Yes the multiplier depends on the situation. It depends on whether the situation is portraying a percentage increase or decrease. However, it doesn’t depend on whether you are finding the new value (when you x) or the original value (when you ÷) for finding both of these the multiplier is the same, it depends on whether the whole situation is talking about an increase or decrease.

Example 1.1:

A packet of crisps normally weighs 125g. The packet is increased in weight by 20%. What is the new weight of the packet of crisps?

The situation is talking about an INCREASE. A packet used to weigh an amount and the amount increased. So the multiplier is found by adding 20% to 100%.

Multiplier: 100 + 20 = 120% –> 1.2

The multiplier is 1.2

Here we need to find the NEW VALUE:

NEW VALUE = ORIGINAL VALUE x MULTIPLIER

NEW VALUE = 125 X 1.2

NEW VALUE = 150g

Now consider the same situation, asking you for the original value.

Example 1.2:

After a 20% increase, a packet of crisps weighs 150g. How much did it weigh before?

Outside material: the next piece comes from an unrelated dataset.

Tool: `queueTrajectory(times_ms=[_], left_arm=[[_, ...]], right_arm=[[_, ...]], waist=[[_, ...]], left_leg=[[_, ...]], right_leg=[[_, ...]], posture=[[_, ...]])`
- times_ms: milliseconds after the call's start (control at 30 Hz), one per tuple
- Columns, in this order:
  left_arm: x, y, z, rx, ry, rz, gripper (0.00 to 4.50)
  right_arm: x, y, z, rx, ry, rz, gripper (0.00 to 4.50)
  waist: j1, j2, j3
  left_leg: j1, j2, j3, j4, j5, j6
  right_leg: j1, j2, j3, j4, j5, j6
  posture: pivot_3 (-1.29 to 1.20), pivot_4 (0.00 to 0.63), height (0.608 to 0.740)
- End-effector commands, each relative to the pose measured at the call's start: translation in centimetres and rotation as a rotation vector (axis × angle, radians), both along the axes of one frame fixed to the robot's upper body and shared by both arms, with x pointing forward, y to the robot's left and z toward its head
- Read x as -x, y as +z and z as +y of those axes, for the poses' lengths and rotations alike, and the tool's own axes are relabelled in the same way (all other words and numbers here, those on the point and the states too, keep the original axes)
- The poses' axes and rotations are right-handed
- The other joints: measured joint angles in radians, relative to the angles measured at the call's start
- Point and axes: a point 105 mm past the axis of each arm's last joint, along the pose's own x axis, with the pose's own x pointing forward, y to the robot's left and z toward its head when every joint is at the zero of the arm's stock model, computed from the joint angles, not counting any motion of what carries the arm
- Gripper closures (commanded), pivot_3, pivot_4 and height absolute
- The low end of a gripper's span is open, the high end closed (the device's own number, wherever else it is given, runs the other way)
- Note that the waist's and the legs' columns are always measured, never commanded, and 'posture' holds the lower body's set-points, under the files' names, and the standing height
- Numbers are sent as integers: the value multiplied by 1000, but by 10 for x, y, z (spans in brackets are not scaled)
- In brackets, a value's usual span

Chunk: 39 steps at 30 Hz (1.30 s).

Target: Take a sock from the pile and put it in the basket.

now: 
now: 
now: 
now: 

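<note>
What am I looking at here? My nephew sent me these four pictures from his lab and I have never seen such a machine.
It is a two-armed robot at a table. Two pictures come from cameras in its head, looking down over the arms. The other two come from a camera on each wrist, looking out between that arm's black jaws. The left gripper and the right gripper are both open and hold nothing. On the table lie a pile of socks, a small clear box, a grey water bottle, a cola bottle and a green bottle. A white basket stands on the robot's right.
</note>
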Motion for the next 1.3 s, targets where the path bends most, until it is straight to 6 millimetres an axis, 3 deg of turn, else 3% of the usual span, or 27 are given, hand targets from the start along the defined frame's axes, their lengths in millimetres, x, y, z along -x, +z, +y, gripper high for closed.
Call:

The situation, is talking about an increase. The multiplier is therefore 100 + 20 = 120% –> 1.2

This time I was given the New Value and need to find the Original Value:

ORIGINAL VALUE = NEW VALUE ÷ MULTIPLIER

ORIGINAL VALUE = 150 ÷ 1.2

ORIGINAL VALUE = 125g

Whenever you are asked to find the New Value you MULTIPLY the original value by the multiplier.

Whenever you are asked to find the Original Value you DIVIDE the new value by the multiplier.

But the value of the multiplier depends on the situation, it doesn’t depend on what you are finding!

So Example 2.1:

A pair of trainers is at 15% off. The trainers were €60 before the sale. How much will they cost me now?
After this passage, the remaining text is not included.